### WHAT YOU ARE ASKED TO DO:
Please set the lines down again exactly, from the top of the entries through the line that contains "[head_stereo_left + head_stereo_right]".

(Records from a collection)
:::::
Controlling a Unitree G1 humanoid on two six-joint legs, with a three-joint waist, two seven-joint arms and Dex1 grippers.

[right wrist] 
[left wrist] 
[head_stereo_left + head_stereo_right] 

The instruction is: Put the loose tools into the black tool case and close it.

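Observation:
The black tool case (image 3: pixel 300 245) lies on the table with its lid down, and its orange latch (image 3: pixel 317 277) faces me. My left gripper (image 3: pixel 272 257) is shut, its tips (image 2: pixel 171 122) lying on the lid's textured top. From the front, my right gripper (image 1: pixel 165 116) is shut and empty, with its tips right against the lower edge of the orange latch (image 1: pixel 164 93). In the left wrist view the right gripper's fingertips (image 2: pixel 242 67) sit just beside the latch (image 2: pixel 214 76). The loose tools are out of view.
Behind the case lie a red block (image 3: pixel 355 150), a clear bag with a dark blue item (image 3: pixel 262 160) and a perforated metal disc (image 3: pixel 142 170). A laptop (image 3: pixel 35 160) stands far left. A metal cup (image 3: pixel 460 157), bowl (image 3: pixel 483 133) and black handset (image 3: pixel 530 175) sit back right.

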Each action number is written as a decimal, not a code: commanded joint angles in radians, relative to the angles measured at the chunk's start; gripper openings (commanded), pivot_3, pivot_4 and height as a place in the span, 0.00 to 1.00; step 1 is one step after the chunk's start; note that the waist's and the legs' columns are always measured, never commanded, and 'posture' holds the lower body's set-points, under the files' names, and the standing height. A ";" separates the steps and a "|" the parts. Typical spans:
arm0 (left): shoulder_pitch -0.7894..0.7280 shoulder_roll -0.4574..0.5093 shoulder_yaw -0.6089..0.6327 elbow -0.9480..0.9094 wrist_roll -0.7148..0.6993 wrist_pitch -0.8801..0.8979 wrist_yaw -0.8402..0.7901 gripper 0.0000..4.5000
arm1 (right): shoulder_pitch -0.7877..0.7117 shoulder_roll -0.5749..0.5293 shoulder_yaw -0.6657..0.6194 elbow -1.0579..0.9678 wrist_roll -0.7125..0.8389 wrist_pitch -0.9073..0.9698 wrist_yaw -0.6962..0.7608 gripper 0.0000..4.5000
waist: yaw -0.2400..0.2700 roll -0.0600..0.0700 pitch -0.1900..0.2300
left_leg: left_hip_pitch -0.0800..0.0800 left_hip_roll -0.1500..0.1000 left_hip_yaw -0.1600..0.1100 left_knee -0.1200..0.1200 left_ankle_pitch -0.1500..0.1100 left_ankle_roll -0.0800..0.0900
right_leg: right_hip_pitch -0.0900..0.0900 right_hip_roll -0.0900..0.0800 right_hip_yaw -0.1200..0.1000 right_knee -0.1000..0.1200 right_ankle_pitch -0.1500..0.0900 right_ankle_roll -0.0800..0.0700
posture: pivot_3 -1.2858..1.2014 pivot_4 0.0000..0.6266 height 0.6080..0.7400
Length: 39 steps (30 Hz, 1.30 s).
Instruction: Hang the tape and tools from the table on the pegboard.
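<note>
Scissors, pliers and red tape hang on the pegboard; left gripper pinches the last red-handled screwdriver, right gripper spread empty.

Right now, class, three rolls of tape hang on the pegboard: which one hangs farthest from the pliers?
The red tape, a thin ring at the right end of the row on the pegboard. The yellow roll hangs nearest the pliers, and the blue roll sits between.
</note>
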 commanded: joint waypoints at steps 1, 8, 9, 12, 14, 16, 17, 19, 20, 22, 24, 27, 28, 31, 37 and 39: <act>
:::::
### ANSWER TO THIS TASK:
Controlling a Unitree G1 humanoid on two six-joint legs, with a three-joint waist, two seven-joint arms and Dex1 grippers.

[right wrist] 
[left wrist] 
[head_stereo_left + head_stereo_right] 

Nothing more is needed for this exercise.